22 octobre 2025

50 - Des ombres

Suis-je en train de perdre la raison ? Ou au contraire serais-je devenu accessible à des réalités cachées à force de demeurer en contact intime avec les murs de ma solitude, ici au coeur de ma cellule ?
 
Du fond de mon tombeau allumé en permanence (la nuit l'éclairage baisse juste un peu d'intensité), je vois parfois des reflets étranges, capte de temps en temps des phénomènes que je n'explique pas, perçois en certaines occasions des formes furtives échappant à toute analyse rationnelle. Comme si un monde invisible se manifestait à moi.
 
Tandis que je me trouve seul dans ma pièce de captivité, des choses singulières surviennent au sein même de mes neuf mètres carrés. L'ambiance change, je me laisse emporter vers un autre univers. Cela débute par une impression d'intrusion : des entités pénètrent ma sphère privée bornée par les barreaux. Elles envahissent l'espace étroit de ma geôle et s'y meuvent à leur aise. Je sens leur présence dans le silence qui m'entoure. Je n'ai pas vraiment peur, je suis surtout curieux de découvrir ce qui se passe, attentif à cet inconnu qui s'ouvre à moi.
 
Ces expériences se révèlent subtiles et très personnelles certes, elles sont cependant bien réelles, de mon point de vue. Rien de ce qui m'apparaît là ne ressemble à un rêve.
 
Des figures énigmatiques surgissent et s'animent au milieu de mon gouffre. Âmes indéterminées tournant follement en mon lieu de réclusion pour y apporter un peu de leur légèreté ? Esprits s'invitant dans mon trou d'oubli afin d'y meubler opportunément le vide de leur flamme ? Bien que cela semble paradoxal, ces natures brumeuses sont loin de dégager de sombres intentions. Il émane de ces visiteurs immatériels une douce clarté. Et ces intrus venus de je ne sais où, non contents de me tenir obscurément compagnie, m'adressent également des signes. Des messages que je cherche à déchiffrer.
 
Je ne comprends ni le pourquoi ni le comment de ces faits. Peu importe : ils se présentent à moi telle une certitude de fer. Aussi éclatants que des étincelles. Je ne doute nullement de leur existence.
 
Qui sont ces êtres ? Que me veulent-ils ? N'ayant aucune réponse, je me contente de l'essentiel : leur bienveillance me suffit.
 
J'ai affaire à un mystère, pas à de simples illusions. Des événements impossibles à prouver mais tellement prégnants !
 
Entre la banale démence et l'irruption d'un ailleurs, je penche pour la seconde hypothèse : bien que ces images prennent des apparences vagues, elles s'imposent de manière trop évidentes à ma conscience pour que je les relègue au rang de troubles de la pensée. Il serait facile et néanmoins malhonnête de tenter d'interpréter l'impalpable à travers un discours purement psychiatrique.
 
Cela bien sûr dépend des personnes, mais en ce qui me concerne je crois que le fait de vivre reclus pendant une longue période implique nécessairement des changements dans ma perception intérieure. Au départ je pense avoir assez de prédispositions pour que ces rencontres se réalisent. Ce qui n'est pas forcément le cas pour tous les détenus. Isolé dans mon antre de métal et de béton, et par conséquent de plus en plus introspectif, je m'évade non par l'extérieur mais en direction de mes profondeurs.

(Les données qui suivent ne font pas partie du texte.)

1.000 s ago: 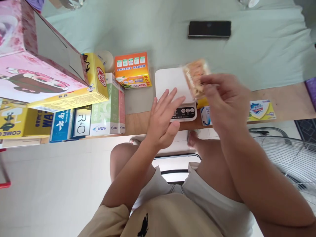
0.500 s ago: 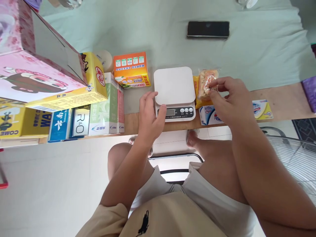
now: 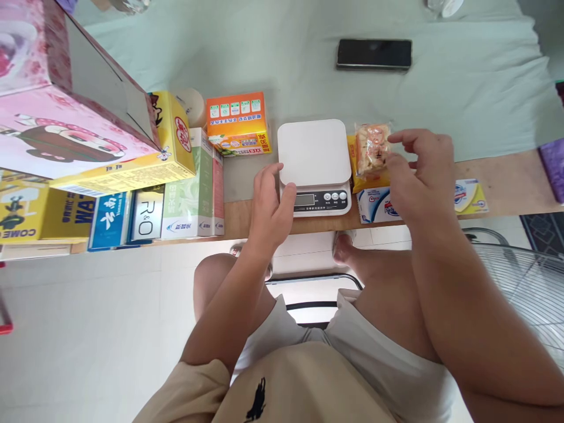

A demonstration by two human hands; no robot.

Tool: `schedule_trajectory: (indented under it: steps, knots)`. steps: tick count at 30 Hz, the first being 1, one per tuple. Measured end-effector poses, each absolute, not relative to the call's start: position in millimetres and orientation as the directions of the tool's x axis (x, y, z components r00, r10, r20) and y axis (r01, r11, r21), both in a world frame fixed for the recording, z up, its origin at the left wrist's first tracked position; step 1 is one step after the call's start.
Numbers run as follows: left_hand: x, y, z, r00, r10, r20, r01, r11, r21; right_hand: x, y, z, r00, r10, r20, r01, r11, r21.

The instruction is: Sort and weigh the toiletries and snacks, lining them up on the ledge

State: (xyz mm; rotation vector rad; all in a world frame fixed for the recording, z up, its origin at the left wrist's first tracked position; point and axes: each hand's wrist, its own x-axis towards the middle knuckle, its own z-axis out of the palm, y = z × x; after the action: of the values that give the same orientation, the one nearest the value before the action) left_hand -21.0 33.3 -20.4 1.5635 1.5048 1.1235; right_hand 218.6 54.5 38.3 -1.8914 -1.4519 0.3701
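Note:
A white kitchen scale [image 3: 314, 153] sits at the table's near edge with nothing on its platform. My left hand [image 3: 269, 202] rests against the scale's left side, fingers curled on its edge and thumb by the display. A clear snack packet [image 3: 372, 148] lies just right of the scale, on top of a yellow packet [image 3: 352, 154]. My right hand [image 3: 418, 176] hovers just right of the snack packet with fingers spread, apart from it and holding nothing.
An orange box [image 3: 238, 122] stands left of the scale. A row of upright boxes [image 3: 176, 200] and a big pink box [image 3: 66, 123] on a yellow box [image 3: 145, 167] fill the left. A black phone [image 3: 374, 54] lies far back. Soap packets [image 3: 469, 197] lie under my right hand. A fan grille [image 3: 520, 276] stands at lower right.
My right hand carried the snack packet from above the scale to its right side, set it on the yellow packet and let go. My left hand dropped onto the scale's left edge.

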Motion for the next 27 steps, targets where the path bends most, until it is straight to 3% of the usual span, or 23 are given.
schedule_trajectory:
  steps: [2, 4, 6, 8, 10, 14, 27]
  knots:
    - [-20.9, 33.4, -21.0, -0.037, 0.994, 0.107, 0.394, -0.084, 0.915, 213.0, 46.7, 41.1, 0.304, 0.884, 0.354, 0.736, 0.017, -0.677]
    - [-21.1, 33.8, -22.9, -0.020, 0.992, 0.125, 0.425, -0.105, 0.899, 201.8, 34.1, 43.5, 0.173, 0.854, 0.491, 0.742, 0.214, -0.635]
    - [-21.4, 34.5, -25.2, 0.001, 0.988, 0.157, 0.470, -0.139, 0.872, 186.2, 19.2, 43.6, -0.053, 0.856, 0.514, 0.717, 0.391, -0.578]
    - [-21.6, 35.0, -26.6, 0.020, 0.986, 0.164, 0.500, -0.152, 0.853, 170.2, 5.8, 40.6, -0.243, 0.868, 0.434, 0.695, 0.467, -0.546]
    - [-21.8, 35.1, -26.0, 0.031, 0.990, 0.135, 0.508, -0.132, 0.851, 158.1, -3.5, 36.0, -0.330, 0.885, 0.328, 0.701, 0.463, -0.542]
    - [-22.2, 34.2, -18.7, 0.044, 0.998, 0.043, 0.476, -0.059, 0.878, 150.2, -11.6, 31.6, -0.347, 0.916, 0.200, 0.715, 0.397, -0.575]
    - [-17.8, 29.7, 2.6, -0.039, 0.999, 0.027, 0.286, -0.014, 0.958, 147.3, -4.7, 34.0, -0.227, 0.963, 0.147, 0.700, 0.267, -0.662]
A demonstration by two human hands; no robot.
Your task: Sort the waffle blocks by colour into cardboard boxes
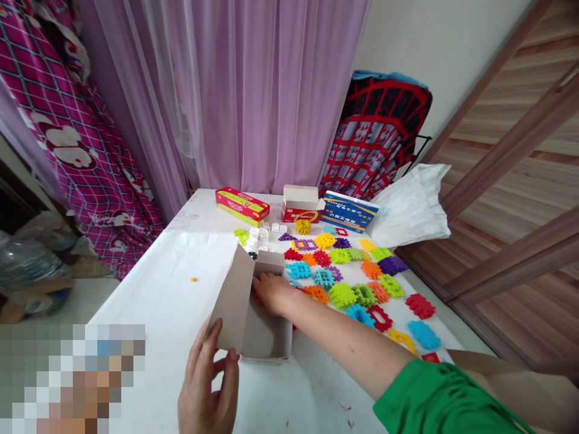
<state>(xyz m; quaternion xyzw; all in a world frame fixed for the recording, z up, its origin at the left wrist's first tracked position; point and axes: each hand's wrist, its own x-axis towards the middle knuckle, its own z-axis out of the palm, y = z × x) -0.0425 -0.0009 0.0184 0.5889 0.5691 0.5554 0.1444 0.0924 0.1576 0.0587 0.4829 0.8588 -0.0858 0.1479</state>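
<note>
Open cardboard box [268,331] on white-covered table [149,289], directly below right hand [272,293] and right of left hand [210,380]. Right hand reaches into box's far end, fingers bent down; a bit of red shows by the fingertips, grip on it can't be told. Left hand at near left, thumb and fingers apart, fingertips touching raised lid flap [228,301]. Colorful interlocking plastic blocks [342,295] spread right of box. Behind: red-yellow carton [242,207], open red box [302,212], blue box [350,211]. Small orange piece [193,279] left of flap.
</note>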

Et aux heures propices je deviens progressivement sensible aux secrets de l'intangible et finis par me mettre à l'écoute du calme tout autour de moi. Dans ces rares moments où la prison est plongée dans la torpeur, des têtes sortent de nulle part et parlent à ceux qui gardent les yeux ouverts.

Alors commence pour moi le grand théâtre des ombres.